“When a farmer plows for planting, does he plow continually? Does he keep on breaking up and working the soil? When he has leveled the surface, does he not sow caraway and scatter cumin? His God instructs him and teaches him the right way. Caraway is not threshed with a sledge, nor is the wheel of a cart rolled over cumin; caraway is beaten out with a staff, and cumin with a stick. Grain must be ground to make break; so one does not go on threshing it forever. The wheels of a threshing cart may be rolled over it, but one does not use horses to grind grain.” Isaiah 28:24-28
This passage is easy to gloss over unless you apply the context of the metaphor. Growing up in the Midwest, my farming father knew when to plow the field, when to plant the corn, when to harvest the corn, and how to harvest the corn. “Knee-high by Fourth of July” was the adage I learned, which meant the corn was getting an adequate amount of rain; there’s been rain and sun, and things are going—or growing—as scheduled.
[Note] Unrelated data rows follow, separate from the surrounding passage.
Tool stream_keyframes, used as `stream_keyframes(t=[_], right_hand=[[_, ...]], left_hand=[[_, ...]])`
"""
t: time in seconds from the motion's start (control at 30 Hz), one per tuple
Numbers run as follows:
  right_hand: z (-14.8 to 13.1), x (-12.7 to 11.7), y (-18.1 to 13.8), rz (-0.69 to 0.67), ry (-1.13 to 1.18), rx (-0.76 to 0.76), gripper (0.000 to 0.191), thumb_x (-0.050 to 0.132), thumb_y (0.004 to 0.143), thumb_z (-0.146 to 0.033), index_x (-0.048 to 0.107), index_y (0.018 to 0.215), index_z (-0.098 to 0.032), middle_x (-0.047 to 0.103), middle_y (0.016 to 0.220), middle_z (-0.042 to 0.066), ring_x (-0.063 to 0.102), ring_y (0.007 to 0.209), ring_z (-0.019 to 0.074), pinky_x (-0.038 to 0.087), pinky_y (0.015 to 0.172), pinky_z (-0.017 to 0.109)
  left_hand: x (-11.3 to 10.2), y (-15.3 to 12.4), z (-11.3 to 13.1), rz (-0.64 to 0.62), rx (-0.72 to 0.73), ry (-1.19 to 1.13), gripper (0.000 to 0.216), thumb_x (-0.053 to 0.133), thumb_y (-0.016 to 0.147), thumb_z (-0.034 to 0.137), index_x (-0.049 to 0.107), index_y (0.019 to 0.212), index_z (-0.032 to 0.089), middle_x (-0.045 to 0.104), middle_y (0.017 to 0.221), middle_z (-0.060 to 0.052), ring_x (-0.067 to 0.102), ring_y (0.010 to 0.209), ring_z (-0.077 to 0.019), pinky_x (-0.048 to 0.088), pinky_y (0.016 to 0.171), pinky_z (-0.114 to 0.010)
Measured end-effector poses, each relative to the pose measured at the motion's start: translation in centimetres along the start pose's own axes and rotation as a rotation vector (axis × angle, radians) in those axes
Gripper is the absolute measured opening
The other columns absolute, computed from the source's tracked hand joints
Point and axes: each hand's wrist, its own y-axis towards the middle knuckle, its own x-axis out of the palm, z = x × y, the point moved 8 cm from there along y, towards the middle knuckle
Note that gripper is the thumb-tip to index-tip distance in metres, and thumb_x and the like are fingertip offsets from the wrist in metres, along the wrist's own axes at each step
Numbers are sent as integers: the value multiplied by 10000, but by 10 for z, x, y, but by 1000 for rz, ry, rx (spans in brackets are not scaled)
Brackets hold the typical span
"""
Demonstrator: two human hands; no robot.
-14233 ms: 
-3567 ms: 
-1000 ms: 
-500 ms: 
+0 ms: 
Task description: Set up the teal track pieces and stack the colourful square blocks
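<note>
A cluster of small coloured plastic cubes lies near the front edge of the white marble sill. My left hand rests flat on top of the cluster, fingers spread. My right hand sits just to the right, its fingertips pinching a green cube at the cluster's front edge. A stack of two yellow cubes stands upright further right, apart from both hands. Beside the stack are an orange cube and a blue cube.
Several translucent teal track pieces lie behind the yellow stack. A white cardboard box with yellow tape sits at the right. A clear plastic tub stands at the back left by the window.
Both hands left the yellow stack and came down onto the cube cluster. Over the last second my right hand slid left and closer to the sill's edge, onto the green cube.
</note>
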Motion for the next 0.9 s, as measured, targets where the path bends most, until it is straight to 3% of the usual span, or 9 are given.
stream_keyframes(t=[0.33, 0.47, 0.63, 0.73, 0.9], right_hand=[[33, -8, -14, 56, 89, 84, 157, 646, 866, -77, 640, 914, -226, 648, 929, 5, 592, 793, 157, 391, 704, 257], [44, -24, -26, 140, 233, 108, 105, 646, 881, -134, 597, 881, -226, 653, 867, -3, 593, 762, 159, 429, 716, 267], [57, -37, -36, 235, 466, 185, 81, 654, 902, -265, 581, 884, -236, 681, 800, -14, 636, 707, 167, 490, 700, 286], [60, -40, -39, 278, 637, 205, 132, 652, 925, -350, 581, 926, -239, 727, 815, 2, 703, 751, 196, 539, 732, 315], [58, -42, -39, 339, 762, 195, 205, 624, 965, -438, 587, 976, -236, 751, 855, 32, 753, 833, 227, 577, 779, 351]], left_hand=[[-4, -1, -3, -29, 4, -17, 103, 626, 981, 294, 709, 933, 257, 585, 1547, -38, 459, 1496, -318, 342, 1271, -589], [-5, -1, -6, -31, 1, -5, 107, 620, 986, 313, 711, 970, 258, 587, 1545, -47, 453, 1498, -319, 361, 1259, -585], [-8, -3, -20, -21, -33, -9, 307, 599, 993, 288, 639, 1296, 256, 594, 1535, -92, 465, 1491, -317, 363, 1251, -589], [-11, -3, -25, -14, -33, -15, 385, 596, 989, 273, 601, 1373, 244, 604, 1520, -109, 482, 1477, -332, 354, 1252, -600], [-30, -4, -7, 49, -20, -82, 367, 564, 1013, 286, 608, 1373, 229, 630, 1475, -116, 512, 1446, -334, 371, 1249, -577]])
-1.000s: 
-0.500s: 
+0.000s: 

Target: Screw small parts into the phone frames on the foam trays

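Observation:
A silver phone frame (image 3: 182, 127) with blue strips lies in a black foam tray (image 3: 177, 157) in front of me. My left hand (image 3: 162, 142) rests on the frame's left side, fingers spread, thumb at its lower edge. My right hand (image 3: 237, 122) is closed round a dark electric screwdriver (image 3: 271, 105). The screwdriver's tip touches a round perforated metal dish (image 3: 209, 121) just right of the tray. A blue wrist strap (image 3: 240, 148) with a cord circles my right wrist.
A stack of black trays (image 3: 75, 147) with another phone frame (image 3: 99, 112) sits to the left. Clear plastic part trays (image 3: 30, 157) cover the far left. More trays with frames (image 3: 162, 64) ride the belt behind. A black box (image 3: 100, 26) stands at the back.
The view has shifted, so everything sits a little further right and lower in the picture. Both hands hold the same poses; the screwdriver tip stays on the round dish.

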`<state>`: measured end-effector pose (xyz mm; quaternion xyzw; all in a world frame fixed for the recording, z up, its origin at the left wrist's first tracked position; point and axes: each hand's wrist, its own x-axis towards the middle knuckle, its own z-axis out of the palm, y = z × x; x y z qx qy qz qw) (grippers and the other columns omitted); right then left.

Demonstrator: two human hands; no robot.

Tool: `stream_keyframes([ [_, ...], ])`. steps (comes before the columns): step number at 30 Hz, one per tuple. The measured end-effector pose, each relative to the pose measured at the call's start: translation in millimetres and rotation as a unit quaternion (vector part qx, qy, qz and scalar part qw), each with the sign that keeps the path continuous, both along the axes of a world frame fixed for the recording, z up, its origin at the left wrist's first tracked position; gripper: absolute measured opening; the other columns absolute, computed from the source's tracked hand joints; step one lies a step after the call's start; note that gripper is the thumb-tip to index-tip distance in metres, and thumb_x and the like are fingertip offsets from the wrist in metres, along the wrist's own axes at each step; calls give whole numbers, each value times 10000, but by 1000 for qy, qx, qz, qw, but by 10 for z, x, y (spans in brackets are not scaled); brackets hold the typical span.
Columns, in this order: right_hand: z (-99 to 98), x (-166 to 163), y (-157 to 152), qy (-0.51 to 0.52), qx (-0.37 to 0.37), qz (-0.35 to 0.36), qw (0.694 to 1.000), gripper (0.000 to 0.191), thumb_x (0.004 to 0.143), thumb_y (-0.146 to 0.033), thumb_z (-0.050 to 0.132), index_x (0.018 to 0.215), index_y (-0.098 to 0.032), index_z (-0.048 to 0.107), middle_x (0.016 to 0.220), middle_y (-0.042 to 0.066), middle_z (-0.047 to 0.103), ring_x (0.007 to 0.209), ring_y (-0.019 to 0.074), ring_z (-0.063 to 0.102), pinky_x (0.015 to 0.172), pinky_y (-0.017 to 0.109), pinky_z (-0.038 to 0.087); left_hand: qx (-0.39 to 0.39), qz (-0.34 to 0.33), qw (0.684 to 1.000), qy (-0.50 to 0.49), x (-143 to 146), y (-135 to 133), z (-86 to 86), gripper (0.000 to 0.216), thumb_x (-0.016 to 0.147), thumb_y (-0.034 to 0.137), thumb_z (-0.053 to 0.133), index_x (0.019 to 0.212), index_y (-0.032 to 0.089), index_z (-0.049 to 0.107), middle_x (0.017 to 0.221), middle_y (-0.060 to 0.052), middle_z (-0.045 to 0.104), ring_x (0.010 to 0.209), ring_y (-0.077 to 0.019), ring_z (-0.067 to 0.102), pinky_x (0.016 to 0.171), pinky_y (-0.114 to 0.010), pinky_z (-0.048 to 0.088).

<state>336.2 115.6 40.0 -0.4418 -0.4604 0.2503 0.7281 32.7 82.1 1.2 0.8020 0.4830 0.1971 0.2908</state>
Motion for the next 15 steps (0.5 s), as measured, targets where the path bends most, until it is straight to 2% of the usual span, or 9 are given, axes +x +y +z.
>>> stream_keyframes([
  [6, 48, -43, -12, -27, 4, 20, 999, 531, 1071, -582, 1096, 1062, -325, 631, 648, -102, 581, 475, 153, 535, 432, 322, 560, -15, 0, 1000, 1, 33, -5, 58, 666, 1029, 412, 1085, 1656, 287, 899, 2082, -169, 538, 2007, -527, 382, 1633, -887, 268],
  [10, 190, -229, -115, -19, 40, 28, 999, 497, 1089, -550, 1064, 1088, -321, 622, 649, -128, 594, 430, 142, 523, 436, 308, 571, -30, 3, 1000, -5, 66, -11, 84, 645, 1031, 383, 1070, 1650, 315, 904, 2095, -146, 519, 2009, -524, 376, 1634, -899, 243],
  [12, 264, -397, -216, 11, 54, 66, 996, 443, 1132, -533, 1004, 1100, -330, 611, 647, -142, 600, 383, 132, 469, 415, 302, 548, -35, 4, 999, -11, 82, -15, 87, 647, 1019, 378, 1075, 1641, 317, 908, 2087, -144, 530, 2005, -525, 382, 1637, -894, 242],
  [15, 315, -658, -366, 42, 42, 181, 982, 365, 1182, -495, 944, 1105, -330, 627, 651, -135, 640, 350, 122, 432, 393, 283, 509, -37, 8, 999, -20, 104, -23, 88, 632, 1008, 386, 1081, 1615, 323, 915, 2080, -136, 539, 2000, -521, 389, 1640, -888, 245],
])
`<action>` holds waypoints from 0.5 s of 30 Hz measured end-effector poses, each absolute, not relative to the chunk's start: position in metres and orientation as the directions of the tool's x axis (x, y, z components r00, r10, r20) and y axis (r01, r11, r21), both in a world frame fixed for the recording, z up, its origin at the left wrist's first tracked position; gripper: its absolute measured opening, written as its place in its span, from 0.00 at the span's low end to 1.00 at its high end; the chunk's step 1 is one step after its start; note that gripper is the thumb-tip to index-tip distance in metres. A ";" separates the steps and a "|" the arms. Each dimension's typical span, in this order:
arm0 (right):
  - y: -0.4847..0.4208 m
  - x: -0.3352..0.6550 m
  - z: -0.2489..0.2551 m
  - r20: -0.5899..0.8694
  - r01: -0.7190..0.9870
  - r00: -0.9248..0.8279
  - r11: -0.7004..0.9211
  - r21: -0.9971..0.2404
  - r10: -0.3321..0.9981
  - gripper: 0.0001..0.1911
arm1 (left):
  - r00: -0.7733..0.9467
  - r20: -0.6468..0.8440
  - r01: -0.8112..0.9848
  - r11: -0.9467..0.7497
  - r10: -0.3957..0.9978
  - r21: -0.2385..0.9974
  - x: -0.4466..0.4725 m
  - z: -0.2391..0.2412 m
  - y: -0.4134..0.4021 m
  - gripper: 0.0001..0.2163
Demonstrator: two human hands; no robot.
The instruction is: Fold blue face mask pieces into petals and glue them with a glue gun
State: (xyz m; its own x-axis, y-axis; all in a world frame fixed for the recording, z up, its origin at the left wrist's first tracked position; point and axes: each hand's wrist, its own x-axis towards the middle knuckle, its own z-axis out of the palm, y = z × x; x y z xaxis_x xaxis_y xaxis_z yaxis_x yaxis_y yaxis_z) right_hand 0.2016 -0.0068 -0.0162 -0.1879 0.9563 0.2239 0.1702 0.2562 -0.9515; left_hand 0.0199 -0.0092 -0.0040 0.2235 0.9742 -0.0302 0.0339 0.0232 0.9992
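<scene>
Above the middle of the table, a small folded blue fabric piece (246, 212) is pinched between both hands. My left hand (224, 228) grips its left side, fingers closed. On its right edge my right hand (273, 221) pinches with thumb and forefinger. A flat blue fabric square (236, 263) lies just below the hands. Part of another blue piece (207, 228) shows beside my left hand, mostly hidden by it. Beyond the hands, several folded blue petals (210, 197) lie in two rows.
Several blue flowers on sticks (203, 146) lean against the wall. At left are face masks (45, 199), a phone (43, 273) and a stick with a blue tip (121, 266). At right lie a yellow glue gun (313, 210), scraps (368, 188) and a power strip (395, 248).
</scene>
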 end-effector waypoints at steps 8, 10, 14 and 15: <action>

As a child, I grew to expect to see the massive combines working late into the night, their lights shining down rows of cornstalks yet to be harvested, the cool October nights descending with dark. Many years later, as a mom with children of my own, it was a neat experience to be able to send my children out to ride with Papa for a couple rounds in the combine. During a fall visit, it was natural to expect one might get a combine ride. How would Dad know when to harvest the corn? A good farmer knows.
Hay, on the other hand, would be harvested by first mowing the field with the haybine. Windrows would be make with the rake, making it easier to fit into the baler. If Dad was chopping the hay, he would make narrower swaths and then sometimes invert the swath to help it dry. How would he know which method to use? A farmer knows.
In this passage, the cumin seeds would have been harvested with a stick sturdy enough to bat the dried pods. Likewise, one wouldn’t have to work hard or use heavy machinery to harvest caraway; when the season was right and the caraway had dried enough, a rod would be an appropriate tool with which to shake the seeds off. How would he know which method to use? A farmer knows.
The point is, like the farmer who knows the crop they are planting and when to harvest their crop, I too want to position myself in such a way as to hear from God, so that I am bearing fruit “in season” and allowing Him to mentor my growth during rest seasons, as well. We don’t need to grow restless, wondering if He is harvesting our efforts; if our intentions are fixed on Him, we can trust Him for the process. He is a farmer that knows.
The cumin most of us are familiar with resembles a dill plant, with its delicate umbelled flowers trouncing on top a swooping stalk. A friend of my son’s walked in our home one day, side door coming into my kitchen, saying “Ah, it smells like the Custers!” I can think of no finer a compliment than smelling like cumin, which I had been cooking with! Its earthy, wholesome aroma is grounding, and I use it to lend flavor to avocados, rice, quinoa, and many such things! Where black cumin seed from Nigella Sativa (in some translations noted as caraway)is touted to be a panacea of health wonders, it is a similar to our traditional cumin of Indian cuisine only in name.
“Being a farmer means beings willing to learn. For example, we started to cut hay earlier because the earlier hay was more palatable and more nutritious than mature hay. With the advancement of hybrid seeds, crops were planted earlier. Being a farmer, you learned from your mistakes. Kind of like being a Christian; you never stop growing and learning.”